Joseph Russell “Joe” Sitter (1864-1915) is one of those Southwestern lawmen who is not well known but who worked hard to keep the border safe during the Mexican Revolution and bandit troubles in the early part of the 20th Century. Sitter served for quite some time as a Texas Ranger under the intrepid Captain John R. Hughes. He finally quit the Rangers for the more lucrative and secure job of United States Mounted Customs Inspector. Regardless of his job title, his task was to continue to ride the Rio Grande and deal with revolutionaries, smugglers, and outlaws.
Sitter soon became convinced that a Mexican bravo named Chico Cano was responsible for a good deal of livestock theft, smuggling, and general devilment in the lower reaches of the Big Bend country. In 1912, Sitter, Customs Inspector Jack Howard, and Brand Inspector J.A. Harvick, set out for a little village along the Rio Grande with warrants charging Cano with horse and mule theft. They caught Cano at a funeral wake, handcuffed him, and started back through the mountains for Valentine, Texas.
However, the rode into an ambush set up by various of Chico’s amigos. In the hot little fight that followed, Sitter was creased in the head, Howard was wounded, and Harvick was mortally wounded.
I think it can be safely said that, at that point, Joe Sitter began a vendetta to bring Chico Cano to justice. But Chico wasn’t that easy to capture a second time. He was running with Pancho Villa and also being protected and informed by his many friends along the river. Bringing him to hand was not going to be an easy task.
On May 22, 1915, Sitter was in the area of Pilares and Porvenir with information that should have led to the capture of Cano. With him were Customs Inspector Charles Craighead, and Texas Rangers Hulen, Trollinger, and Cummings. On the night of the 22nd, they camped near the mouth of Pilares Canyon.
During the night these officers heard a group of horses pass nearby, obviously being herded by someone. With the coming dawn, they saw that the tracks led into the nearby canyon where a spring was located. Sitter separated his group so that they could cover both sides of the canyon as they rode to investigate. What they found was an ambush.

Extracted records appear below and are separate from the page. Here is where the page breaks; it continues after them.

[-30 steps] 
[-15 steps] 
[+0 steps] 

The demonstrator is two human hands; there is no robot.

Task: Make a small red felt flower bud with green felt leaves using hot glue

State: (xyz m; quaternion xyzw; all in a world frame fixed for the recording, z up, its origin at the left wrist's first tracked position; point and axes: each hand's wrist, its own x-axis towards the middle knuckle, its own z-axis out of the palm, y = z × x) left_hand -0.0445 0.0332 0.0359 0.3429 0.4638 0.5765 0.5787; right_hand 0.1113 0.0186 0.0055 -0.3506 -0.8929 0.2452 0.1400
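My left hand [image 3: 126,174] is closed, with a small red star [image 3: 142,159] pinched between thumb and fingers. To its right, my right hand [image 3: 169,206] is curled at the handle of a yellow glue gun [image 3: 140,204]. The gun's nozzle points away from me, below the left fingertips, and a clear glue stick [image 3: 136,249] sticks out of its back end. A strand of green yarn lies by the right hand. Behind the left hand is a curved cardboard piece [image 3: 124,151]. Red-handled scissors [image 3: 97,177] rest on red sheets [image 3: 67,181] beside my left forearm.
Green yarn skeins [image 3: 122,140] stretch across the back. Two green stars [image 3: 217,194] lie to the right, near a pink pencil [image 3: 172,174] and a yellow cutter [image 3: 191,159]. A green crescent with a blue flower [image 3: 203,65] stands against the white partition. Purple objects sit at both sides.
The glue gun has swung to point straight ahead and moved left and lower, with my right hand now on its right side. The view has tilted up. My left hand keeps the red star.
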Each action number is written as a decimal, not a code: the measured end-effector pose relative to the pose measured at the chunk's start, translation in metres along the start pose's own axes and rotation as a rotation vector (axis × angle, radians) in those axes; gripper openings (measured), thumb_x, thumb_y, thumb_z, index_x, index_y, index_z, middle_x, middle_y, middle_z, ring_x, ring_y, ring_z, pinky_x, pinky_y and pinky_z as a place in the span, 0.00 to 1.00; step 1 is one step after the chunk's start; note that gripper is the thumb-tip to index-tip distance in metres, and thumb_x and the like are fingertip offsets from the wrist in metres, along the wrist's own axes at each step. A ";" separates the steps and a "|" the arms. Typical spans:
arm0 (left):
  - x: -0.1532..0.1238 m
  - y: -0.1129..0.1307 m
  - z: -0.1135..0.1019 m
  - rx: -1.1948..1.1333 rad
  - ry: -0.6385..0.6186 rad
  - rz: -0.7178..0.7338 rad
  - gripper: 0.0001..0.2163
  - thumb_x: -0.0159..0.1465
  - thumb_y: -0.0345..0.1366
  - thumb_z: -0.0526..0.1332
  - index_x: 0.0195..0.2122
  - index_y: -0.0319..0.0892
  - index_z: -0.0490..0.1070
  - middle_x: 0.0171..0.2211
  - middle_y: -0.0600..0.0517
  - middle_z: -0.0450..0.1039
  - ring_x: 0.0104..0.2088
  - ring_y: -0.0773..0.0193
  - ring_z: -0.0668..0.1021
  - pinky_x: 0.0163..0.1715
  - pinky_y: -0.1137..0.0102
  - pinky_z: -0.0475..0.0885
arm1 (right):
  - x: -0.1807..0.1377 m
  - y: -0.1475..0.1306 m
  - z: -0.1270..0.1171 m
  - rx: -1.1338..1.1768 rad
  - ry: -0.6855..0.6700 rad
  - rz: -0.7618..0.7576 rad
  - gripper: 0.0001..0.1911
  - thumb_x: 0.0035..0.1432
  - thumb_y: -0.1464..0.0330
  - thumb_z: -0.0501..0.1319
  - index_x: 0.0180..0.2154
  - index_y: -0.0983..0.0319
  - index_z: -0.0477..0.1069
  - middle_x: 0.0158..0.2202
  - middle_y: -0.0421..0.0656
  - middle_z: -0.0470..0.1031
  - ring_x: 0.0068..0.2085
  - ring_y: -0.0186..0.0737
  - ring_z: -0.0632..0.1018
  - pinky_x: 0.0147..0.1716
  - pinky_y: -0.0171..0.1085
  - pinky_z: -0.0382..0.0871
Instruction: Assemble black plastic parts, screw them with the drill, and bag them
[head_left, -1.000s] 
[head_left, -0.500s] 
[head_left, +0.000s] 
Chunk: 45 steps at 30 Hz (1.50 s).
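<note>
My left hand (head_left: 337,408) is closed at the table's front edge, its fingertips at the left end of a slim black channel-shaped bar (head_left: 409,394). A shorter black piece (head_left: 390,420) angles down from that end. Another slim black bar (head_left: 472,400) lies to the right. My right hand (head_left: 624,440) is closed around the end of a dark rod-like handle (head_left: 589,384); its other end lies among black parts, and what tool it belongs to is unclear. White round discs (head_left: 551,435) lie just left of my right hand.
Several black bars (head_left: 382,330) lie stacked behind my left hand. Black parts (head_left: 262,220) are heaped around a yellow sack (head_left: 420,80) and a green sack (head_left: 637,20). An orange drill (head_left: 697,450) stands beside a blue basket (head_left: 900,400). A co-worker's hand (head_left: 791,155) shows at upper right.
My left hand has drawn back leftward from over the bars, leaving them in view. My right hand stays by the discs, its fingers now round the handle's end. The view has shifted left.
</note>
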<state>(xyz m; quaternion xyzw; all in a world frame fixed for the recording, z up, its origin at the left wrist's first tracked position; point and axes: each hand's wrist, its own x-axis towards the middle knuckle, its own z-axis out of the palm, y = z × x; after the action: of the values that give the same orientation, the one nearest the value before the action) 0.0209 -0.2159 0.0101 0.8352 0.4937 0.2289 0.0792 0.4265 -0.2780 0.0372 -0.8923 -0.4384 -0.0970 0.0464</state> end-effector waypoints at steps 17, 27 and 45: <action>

Sitter and Ranger Hulen were pinned down on one side of the canyon while the rest of the lawmen were driven back by the gunfire. The officers finally heard the firing stop and knew that Sitter and Hulen were either dead or had managed to escape. Afraid to try and go to them, the officers rode to a nearby ranch for help. On the next day, they led a large posse back to the site of the battle.
On the side of this lonely canyon, they found the bodies of Joe Sitter and Eugene Hulen, stripped, shot full of holes, and badly mutilated. Though no one had identified any of the ambushers, Chico Cano was blamed for the murders and was indicted but never prosecuted. Chico Cano is said to have died with his boots on in 1943.
This past May 23, 2015, marked the 100th anniversary of Sitter’s murder and the large Sitter family was planning a big family reunion. However, Sitter’s great, great nephew, Scott Tschirhart (a former Texas peace officer), wanted to spend the day at the site of the murder. Accordingly, he contacted me and asked for my help in locating the site and getting the necessary permission to visit it.
After some investigation, I was able to locate the ranch where the fight had occurred and obtain permission from a gracious landowner to visit the location. It took us some 12 hours to get to the scene, most of it over rugged roads and scant jeep trails. But get there we did.
The canyon and spring are located in some of the most remote desert country in the entire Southwest and not far from the Rio Grande, which is once again troubled and dangerous. We stood where few men have ever been…two Texas lawmen honoring the memory of two fallen Texas lawmen. Sort of the proper thing to do on a Memorial Weekend, to my way of thinking. And, besides, I made a new friend in the bargain.